Todos nós fomos contra quando ele disse que ia alugar uma casinha em Casa Amarela
para vivenciar algum tempo com ela. E assim o fez. O tempo passou sem que o
Chico aparecesse no Savoy. O nosso comentário é que poderia estar doente, ou
mesmo mudar de local para tomar os seus aperitivos. Ledo engano. Um companheiro
nosso, o Nilo, soube que a mulher descobrira este caso e o colocou de casa pra
fora, em um domingo a tarde quando ele chegou da casa da sua “filial”. Foi
aquele desespero. Mas dona Rita não afastou a sua decisão. A lojinha onde
consertava os sapatos de sua clientela estava fechada. Foi aquele Deus nos
acuda. Dona Gertrudes, vizinha há bastante tempo, interviu, mostrando que o
Chico merecia o castigo, mas ele tinha que entregar as encomendadas aos seus
fregueses, que nada tinha a ver com aquele episódio triste que ela mesma
repudiava, dizia – todo homem é safado, não merece o nosso perdão.

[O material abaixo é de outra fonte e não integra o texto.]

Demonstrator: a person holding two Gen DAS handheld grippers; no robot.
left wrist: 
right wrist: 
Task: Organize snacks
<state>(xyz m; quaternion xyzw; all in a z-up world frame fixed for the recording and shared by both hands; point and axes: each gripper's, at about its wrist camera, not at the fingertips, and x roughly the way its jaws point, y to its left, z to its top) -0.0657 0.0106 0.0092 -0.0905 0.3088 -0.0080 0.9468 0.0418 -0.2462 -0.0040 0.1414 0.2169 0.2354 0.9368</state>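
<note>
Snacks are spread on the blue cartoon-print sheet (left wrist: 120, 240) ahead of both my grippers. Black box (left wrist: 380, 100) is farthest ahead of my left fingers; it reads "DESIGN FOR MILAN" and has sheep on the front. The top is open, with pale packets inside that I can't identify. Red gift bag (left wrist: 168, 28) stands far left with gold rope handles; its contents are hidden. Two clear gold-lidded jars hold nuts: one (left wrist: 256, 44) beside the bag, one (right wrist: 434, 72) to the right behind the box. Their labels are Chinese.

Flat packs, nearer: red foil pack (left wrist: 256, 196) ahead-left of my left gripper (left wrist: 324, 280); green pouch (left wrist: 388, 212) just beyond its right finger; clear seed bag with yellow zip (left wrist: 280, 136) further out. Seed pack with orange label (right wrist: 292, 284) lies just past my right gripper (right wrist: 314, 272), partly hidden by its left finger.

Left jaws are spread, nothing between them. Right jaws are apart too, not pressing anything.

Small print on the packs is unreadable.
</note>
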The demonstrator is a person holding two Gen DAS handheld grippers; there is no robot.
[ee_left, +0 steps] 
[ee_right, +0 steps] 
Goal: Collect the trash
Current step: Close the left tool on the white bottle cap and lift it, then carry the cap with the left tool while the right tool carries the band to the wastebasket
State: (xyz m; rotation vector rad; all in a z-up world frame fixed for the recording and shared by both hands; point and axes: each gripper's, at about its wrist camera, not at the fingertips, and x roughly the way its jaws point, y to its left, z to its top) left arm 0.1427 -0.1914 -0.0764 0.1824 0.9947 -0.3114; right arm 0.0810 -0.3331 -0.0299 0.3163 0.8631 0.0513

Se fosse uma
de nós, queria colocar agente pra fora de casa e quem sabe até matar. Mas deixa
pra lá. Dona Rita acatou a ideia, com uma condição que ele não ocupasse a casa,
apenas o quartinho de trabalho. E assim foi aceito pelo Chico mesmo a contra
gosto. O tempo passa é o Chico aparece, no Savoy como de costume no sábado. Foi
aquela alegria na mesa, onde jogávamos “porrinha”. Dezenas de perguntas foram
feitas sobre o que aconteceu. Contou que estava voltando para casa. Dona Rita
se apiedou depois que ele foi acometido de uma doença grave no intestino. A
“cabrita” do Bar A Portuguesa deixou na rua da amargura – dizendo – tu achas
que eu vou cuidar de tu? Claro que não, tenho que trabalhar, não nasci para ser
enfermeira. Saiu e somente voltou para pegar as suas tralhas e deixando um
bilhete – Até logo amor. E assim aqui
estou sem fazer nenhuma extravagancia. Voltei ao meu trabalho. A clientela
aumentou. E assim todos os dias a tardezinha quando fecho o meu “escritório” e
guardo “a minhas canetas” tomo banho e vou até bodega de Seu Felinto, perto de
casa tomo duas cervejas, o Rum foi proibido de tomar, volto para casa com o pãozinho
quentinho para o café. A vida voltou ao normal e nunca
mais vou me meter com estas “putinhas” que aparecem e, dou um conselho a vocês
não se metam, pois a coisa é feia. Até breve!